[The data — start]
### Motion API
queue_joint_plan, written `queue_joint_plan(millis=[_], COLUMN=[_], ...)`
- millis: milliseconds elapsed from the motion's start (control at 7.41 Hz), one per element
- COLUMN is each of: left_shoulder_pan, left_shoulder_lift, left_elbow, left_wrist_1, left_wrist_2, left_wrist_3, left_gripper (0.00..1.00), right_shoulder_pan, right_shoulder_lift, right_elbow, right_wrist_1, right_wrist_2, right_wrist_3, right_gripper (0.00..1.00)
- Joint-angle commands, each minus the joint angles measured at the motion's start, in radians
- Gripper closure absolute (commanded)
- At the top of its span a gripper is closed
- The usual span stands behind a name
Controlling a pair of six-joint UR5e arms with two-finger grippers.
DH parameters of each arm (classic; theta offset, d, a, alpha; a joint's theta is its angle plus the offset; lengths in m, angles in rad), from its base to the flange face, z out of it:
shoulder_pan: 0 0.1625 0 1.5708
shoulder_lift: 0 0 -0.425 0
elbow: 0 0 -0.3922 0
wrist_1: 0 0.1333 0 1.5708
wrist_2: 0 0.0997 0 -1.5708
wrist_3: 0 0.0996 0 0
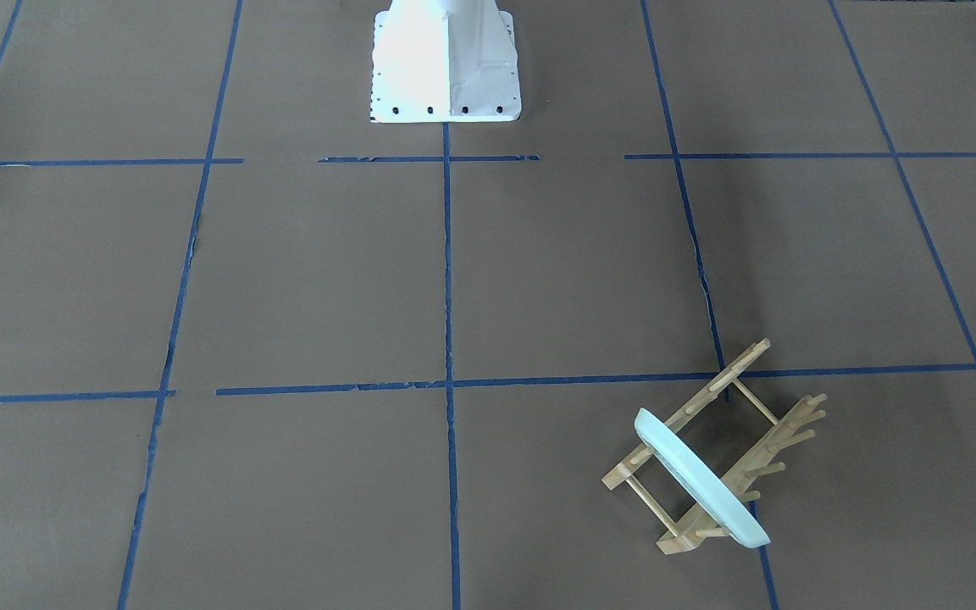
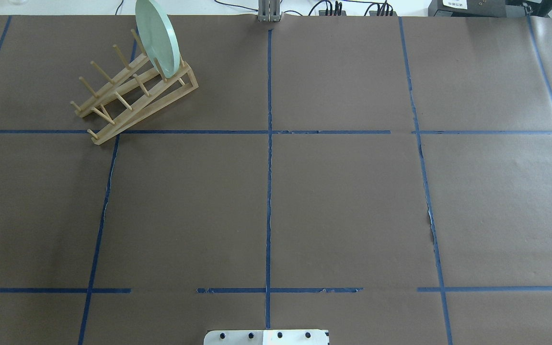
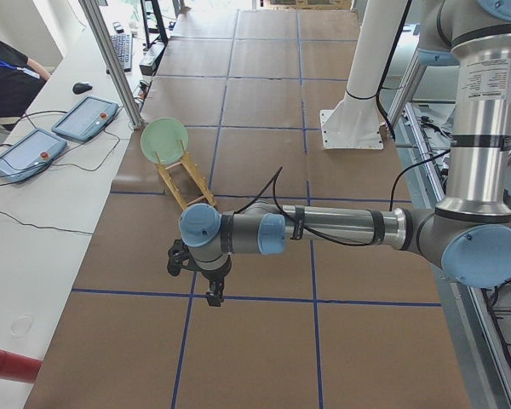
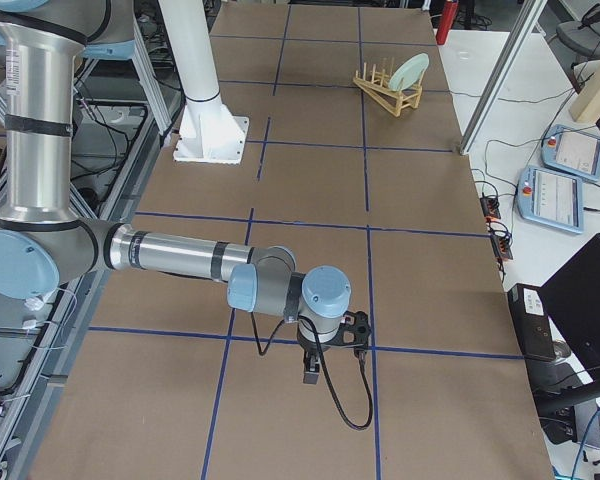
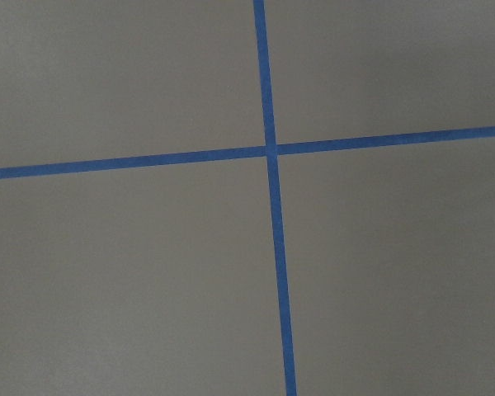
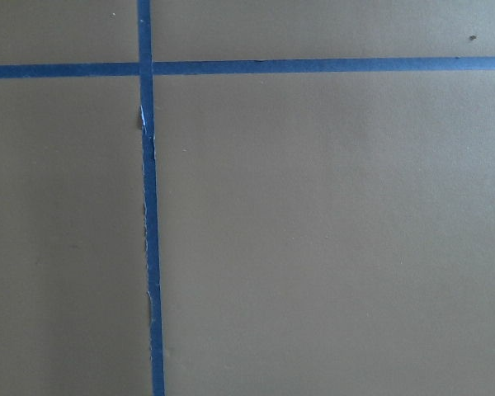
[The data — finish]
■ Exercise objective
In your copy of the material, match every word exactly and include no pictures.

■ Solution to this task
### Motion API
queue_joint_plan, written `queue_joint_plan(millis=[_], COLUMN=[_], ...)`
- millis: milliseconds elapsed from the motion's start (control at 7.41 Hz), one per element
- COLUMN is each of: left_shoulder_pan, left_shoulder_lift, left_elbow, left_wrist_1, left_wrist_2, left_wrist_3, left_gripper (0.00..1.00), right_shoulder_pan, right_shoulder_lift, right_elbow, right_wrist_1, right_wrist_2, right_wrist_3, right_gripper (0.00..1.00)
- Joint-angle commands, each minus the joint angles measured at the motion's start, in radians
- Gripper closure absolute (commanded)
- At the top of its span a gripper is closed
- The usual span stands behind a name
Controlling a pair of six-joint UR5e arms with two-finger grippers.
DH parameters of each arm (classic; theta offset, d, a, alpha; a joint's theta is its angle plus the offset; lengths in m, angles in rad), from its base to the flange face, z out of it:
shoulder_pan: 0 0.1625 0 1.5708
shoulder_lift: 0 0 -0.425 0
elbow: 0 0 -0.3922 0
wrist_1: 0 0.1333 0 1.5708
wrist_2: 0 0.0997 0 -1.5708
wrist_3: 0 0.0996 0 0

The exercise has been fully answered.